Monday, September 05, 2005

Ki.mo.chi.

[I wrote a longer entry but it came back with a system error. Oh what the heck...]

Although encouraging, it is also a rather disturbing idea... Now that Tanaka-sensei has spoken during the round-the-table-comments-to-everyone session at the farewell dinner last Sat.

I should fight with a relaxed body and a strong spirit - not tensing up and displaying my thinking-too-much mentality on my face during keiko.

My state of mind should be like a big but calm, quiet lake without ripples.

I have got the timings, opportunities, speed and stamina right, which much qualifies me as a national team member in international championships. What I need to work on, is how I should approach each fight. The Kimochi, so to speak.

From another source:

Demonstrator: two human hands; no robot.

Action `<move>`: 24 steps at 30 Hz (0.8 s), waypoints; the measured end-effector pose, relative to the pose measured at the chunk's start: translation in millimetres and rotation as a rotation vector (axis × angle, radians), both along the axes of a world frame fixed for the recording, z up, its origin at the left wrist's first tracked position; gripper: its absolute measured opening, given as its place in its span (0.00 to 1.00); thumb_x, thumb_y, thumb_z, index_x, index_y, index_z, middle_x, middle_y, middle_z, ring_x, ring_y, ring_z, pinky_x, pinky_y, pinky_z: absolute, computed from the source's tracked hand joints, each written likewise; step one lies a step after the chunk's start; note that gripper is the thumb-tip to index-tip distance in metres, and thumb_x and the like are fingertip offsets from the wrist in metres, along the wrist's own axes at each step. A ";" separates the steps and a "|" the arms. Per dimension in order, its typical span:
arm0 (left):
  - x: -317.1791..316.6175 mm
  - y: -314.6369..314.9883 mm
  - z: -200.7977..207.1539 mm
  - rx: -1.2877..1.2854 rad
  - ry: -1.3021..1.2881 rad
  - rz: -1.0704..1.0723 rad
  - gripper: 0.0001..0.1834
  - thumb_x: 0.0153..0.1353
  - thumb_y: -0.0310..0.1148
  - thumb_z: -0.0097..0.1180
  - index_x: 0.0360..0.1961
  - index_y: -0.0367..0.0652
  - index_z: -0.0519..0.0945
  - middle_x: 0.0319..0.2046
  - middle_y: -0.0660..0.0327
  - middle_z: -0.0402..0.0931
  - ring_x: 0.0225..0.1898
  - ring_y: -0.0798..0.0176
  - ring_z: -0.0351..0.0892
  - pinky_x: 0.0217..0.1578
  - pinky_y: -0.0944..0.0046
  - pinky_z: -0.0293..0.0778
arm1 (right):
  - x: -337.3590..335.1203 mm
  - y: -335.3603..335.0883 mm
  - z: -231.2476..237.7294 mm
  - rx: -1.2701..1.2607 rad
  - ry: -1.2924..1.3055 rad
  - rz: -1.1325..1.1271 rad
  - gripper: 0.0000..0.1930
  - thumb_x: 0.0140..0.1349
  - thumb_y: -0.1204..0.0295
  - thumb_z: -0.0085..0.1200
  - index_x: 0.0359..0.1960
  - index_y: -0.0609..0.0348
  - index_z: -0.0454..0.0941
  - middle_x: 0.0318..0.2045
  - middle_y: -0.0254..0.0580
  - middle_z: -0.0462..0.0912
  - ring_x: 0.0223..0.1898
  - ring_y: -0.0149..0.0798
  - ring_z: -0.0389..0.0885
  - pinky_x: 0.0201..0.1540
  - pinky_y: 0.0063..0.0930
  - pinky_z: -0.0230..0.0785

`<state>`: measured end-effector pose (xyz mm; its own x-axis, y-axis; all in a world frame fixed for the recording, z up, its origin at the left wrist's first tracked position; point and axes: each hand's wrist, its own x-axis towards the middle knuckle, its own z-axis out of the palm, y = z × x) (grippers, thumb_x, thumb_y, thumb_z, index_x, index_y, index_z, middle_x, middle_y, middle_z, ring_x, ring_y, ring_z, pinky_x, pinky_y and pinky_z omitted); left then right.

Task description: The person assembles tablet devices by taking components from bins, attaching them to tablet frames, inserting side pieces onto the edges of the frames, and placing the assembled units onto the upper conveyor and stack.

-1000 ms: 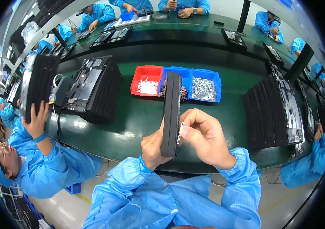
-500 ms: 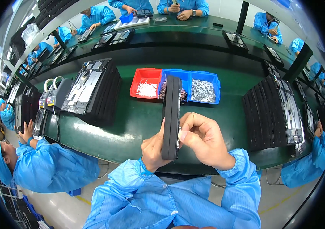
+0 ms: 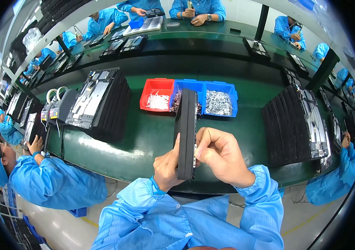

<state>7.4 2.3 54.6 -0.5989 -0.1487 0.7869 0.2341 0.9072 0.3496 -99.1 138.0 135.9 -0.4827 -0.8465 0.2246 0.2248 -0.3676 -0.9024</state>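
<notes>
1. One black slab [image 3: 184, 141] is held on edge above the green table [image 3: 148, 150], nearly upright, with its narrow dark side turned toward the camera.
2. The slab is grasped by the left hand [image 3: 167, 170] near its lower end; the palm is set against its left side, and the fingers are partly hidden behind it.
3. By the right hand [image 3: 224, 157], a small pale strip [image 3: 194, 153] is pinched between thumb and bent forefinger. The strip is kept against the slab's right-hand face, toward the lower half; whether it is fastened there cannot be told.
4. The slab is thus placed between both hands: touched by the left palm on one side, and met by the right fingertips on the other.
5. Three joined bins are set just beyond the slab. White pieces are held in the red bin [image 3: 154, 110], dark reddish ones in the middle blue bin [image 3: 189, 84], which is partly covered by the slab's upper end, and silvery ones in the right blue bin [image 3: 220, 113].
6. Well apart from the hands, a tall left stack [image 3: 113, 112] and a right stack [image 3: 283, 129] of black trays are stood on the table, with metallic panels seen on their outer faces.
</notes>
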 end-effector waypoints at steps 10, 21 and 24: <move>0.4 -1.9 -8.4 0.019 -0.012 -0.005 0.36 0.52 0.26 0.69 0.61 0.21 0.71 0.42 0.43 0.84 0.27 0.57 0.88 0.27 0.64 0.81 | -2.3 0.6 3.5 0.031 0.041 -0.022 0.01 0.63 0.82 0.53 0.33 0.66 0.75 0.33 0.37 0.79 0.36 0.25 0.77 0.40 0.22 0.71; -1.3 0.8 -7.4 -0.021 0.007 0.023 0.36 0.51 0.27 0.70 0.60 0.20 0.72 0.40 0.44 0.85 0.25 0.59 0.86 0.25 0.66 0.80 | -1.7 0.3 7.4 0.126 -0.075 -0.027 0.02 0.60 0.79 0.52 0.31 0.63 0.72 0.31 0.37 0.77 0.31 0.26 0.75 0.36 0.22 0.69; -1.8 0.6 -6.5 -0.027 0.010 0.011 0.36 0.52 0.27 0.70 0.60 0.19 0.71 0.38 0.46 0.85 0.24 0.61 0.86 0.25 0.66 0.79 | -3.1 1.4 5.5 0.106 -0.097 0.001 0.02 0.61 0.80 0.50 0.34 0.63 0.70 0.31 0.35 0.76 0.32 0.25 0.74 0.35 0.22 0.70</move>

... Slowly and steadily I am being pressured to train for the world championships. It's more than a year away and I am not sure why everyone is so serious about it already. It takes away a lot of the fun and enjoyment I can have, sucking up a huge chunk of my energy and time (while not having a decent income) ... Maybe I just can't handle that kind of pressure and responsiblity. I wish I can just play and enjoy.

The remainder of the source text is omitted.